9. Toutefois, il ne produit aucun élément à l’appui de ce moyen ; il ressort des pièces du dossier qu’il est célibataire, sans charge de famille et ne présente aucune insertion professionnelle sérieuse en France, n’ayant que très peu travaillé. Par suite, le préfet n’a pas commis d’erreur manifeste dans l’appréciation de la situation de M. B et de sa vie privée et familiale.
10. Enfin, si M. B invoque une erreur de droit, il n’apporte aucun élément mettant le magistrat à même d’apprécier le bien-fondé du moyen.
11. Il résulte de tout ce qui précède que la décision attaquée n’est entachée d’aucune illégalité et que, par conséquent, la requête de M. B doit être rejetée dans toutes ses conclusions.
D E C I D E :
Article 1er : La requête de M. B est rejetée.

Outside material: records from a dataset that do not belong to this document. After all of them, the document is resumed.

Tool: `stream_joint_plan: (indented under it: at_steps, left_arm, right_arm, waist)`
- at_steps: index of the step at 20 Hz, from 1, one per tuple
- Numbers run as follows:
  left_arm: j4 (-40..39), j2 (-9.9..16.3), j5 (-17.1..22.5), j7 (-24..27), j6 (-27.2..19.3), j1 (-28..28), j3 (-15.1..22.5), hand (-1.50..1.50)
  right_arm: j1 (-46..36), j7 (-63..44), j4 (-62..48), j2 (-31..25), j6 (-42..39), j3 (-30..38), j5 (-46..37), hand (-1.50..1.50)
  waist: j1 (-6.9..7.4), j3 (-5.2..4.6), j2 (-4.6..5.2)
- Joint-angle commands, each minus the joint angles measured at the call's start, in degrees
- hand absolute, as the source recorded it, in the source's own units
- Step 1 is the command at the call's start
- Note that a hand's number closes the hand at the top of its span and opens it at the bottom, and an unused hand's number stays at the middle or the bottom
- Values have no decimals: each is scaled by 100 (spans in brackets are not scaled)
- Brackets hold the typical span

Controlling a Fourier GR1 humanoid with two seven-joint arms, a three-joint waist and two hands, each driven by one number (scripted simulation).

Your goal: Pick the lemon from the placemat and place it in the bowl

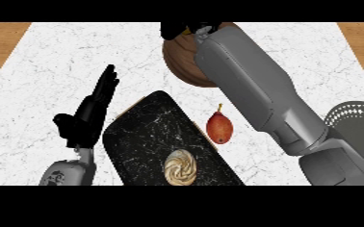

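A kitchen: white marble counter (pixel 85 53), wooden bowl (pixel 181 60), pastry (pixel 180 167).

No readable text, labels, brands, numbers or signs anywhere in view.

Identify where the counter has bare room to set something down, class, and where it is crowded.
Free: the counter up and left of the left hand. Crowded: the middle, with black placemat, pastry, red fruit and brown bowl under the right forearm.
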State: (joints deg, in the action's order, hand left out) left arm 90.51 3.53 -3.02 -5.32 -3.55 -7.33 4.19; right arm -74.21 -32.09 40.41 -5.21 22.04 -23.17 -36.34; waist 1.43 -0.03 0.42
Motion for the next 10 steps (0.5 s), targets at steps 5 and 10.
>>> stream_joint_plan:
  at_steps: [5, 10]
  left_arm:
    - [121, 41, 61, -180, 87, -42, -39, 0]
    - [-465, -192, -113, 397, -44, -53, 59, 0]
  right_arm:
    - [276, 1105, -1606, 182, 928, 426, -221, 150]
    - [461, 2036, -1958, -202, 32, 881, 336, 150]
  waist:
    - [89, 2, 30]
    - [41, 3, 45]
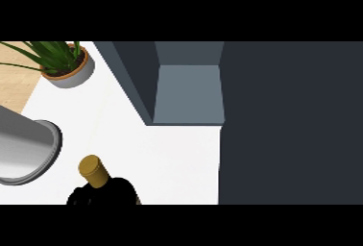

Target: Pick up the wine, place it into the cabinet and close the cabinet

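The wine bottle (102, 185) stands at the near edge of the white desk (170, 158), its gold cap (92, 169) tilted toward the far left. A grey forearm (25, 151) comes in from the left just beside it; no robot hand shows, so I cannot tell any grasp. Bare desk lies between the bottle and the open cabinet (188, 93) farther off, whose dark door (291, 120) fills the right side. A potted plant (64, 62) sits at the far left.
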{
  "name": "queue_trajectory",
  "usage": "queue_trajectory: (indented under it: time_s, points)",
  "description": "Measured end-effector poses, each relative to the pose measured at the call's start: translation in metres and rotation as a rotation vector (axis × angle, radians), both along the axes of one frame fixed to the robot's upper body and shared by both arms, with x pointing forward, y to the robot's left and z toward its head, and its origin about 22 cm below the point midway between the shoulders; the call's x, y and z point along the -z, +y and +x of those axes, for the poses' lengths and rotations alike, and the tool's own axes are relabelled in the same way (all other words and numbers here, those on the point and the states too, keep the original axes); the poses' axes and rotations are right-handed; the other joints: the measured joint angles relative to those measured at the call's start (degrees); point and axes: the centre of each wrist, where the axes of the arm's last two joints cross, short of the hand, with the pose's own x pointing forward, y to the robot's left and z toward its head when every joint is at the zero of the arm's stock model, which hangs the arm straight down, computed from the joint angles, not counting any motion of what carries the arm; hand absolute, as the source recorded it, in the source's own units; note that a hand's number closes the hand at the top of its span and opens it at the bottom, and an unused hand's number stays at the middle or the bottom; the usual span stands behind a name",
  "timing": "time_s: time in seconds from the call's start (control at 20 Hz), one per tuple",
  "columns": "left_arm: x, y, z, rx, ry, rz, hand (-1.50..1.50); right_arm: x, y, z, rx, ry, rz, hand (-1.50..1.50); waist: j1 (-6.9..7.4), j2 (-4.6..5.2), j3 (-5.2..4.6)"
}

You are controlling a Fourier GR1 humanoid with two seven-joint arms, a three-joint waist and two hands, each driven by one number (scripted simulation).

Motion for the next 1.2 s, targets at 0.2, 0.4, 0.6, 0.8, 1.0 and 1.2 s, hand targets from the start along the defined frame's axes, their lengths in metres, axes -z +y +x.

Article 2 : Le présent jugement sera notifié à M. D B et au préfet du Val-de-Marne.
Rendu disponible au greffe le 15 mai 2025
Le magistrat désigné,
signé
C. Gosselin Le greffier,
signé
J. Ileboudo
La République mande et ordonne au préfet du Val-de-Marne en ce qui le concerne ou à tous commissaires de justice à ce requis en ce qui concerne les voies de droit commun, contre les parties privées, de pourvoir à l’exécution de la présente décision.